→ **Exercise description**
From the entries that follow, extract each line holding the string "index".

→ **Material for this exercise**
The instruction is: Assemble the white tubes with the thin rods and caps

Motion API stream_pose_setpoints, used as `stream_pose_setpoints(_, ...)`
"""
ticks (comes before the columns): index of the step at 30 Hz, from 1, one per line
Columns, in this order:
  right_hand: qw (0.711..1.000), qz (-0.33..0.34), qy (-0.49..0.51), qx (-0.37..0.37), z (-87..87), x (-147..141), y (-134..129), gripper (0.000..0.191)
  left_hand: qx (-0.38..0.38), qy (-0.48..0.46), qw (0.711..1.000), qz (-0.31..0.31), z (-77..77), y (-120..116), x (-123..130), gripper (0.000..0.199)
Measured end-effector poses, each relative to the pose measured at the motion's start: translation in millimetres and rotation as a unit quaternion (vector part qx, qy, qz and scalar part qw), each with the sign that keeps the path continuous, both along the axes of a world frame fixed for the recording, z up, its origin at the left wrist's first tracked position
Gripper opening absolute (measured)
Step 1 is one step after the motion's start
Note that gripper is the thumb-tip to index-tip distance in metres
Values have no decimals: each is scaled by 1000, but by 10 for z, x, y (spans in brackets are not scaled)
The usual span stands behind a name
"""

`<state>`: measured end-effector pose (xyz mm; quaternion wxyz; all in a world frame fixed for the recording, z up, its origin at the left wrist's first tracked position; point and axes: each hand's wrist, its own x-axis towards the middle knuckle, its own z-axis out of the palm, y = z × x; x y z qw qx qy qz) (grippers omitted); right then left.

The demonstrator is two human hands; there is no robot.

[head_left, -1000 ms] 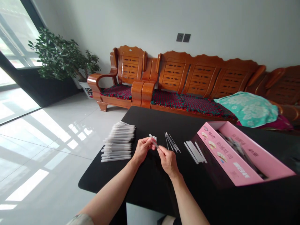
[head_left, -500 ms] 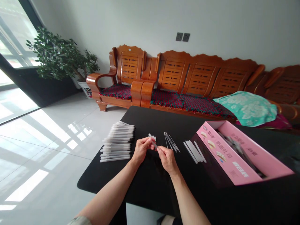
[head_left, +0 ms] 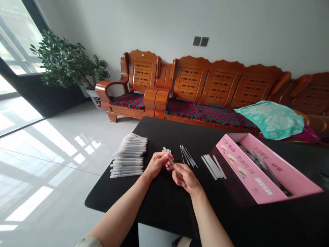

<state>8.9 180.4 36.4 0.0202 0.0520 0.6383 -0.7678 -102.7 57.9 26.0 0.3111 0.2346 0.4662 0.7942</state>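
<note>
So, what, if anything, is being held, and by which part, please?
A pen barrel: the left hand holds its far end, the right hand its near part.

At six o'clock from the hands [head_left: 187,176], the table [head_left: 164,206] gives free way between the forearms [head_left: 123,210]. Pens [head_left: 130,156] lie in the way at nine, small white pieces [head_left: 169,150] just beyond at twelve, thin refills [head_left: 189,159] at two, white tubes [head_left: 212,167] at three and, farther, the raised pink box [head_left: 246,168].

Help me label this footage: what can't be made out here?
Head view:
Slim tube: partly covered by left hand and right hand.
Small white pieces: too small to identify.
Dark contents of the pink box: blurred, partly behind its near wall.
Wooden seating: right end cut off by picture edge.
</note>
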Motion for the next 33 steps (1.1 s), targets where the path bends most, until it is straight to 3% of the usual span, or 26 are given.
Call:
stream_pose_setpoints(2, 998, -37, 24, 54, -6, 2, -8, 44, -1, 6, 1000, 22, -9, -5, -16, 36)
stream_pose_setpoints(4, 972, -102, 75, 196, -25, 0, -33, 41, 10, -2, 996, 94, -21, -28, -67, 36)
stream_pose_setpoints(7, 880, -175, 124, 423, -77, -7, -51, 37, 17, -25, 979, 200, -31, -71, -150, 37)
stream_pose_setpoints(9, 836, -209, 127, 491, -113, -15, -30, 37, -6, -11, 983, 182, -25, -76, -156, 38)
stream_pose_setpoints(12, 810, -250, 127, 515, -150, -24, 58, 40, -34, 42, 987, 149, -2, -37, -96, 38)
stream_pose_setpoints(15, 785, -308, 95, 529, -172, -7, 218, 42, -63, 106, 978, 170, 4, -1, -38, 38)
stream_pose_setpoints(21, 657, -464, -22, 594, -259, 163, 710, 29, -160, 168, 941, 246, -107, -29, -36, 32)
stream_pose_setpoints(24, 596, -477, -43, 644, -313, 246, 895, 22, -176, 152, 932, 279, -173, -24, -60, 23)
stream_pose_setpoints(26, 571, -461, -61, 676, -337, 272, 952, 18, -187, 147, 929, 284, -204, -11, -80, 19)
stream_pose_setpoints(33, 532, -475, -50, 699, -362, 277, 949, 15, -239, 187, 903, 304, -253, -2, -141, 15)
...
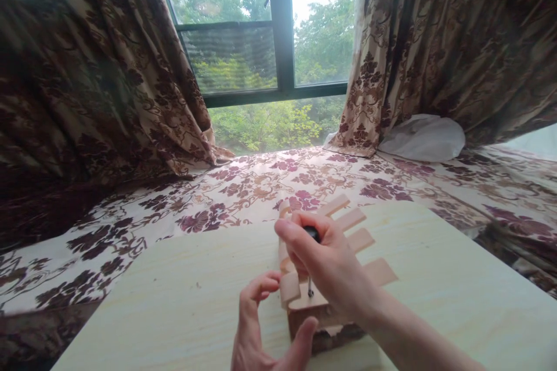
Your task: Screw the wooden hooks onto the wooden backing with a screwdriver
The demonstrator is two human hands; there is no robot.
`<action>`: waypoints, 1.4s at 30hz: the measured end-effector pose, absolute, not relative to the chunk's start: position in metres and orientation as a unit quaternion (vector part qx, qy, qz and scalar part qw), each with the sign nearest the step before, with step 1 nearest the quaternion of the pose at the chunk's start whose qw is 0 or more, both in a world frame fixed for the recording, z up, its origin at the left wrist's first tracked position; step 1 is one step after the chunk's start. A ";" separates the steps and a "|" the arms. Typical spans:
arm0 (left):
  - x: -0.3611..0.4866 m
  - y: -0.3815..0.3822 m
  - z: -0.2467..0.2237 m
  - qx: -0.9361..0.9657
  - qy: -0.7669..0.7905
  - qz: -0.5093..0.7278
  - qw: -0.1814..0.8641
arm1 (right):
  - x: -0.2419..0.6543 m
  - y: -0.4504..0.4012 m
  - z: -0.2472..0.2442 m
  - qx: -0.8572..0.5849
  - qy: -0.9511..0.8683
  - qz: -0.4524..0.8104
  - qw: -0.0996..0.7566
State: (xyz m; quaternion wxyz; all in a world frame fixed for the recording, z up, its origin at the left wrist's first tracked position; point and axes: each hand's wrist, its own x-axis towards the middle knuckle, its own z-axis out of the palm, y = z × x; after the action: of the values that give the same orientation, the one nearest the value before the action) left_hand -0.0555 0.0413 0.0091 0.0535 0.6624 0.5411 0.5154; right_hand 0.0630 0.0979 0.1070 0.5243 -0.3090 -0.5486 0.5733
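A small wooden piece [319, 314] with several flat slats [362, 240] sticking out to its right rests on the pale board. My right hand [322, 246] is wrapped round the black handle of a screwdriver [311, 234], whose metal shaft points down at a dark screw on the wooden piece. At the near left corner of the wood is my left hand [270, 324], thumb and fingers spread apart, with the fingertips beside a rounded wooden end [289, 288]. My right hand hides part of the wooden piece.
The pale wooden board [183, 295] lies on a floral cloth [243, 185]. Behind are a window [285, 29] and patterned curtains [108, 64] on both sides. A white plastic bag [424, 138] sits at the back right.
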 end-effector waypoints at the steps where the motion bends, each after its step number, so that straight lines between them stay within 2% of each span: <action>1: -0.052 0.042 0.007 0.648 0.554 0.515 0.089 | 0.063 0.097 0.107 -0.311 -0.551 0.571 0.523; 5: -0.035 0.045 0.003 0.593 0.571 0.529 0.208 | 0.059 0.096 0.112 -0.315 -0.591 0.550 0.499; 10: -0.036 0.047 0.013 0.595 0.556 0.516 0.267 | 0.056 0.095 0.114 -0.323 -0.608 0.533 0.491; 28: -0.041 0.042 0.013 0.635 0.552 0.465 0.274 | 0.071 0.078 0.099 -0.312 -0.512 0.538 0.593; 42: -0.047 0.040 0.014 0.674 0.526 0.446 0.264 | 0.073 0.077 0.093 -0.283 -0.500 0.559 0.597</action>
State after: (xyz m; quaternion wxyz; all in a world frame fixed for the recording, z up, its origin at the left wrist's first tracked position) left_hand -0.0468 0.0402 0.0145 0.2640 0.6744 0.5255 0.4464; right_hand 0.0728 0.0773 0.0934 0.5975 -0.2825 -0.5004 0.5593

→ **Written response**
ticks (comes before the columns): index of the step at 30 Hz, from 1, one per line
Note that gripper is the thumb-tip to index-tip distance in metres

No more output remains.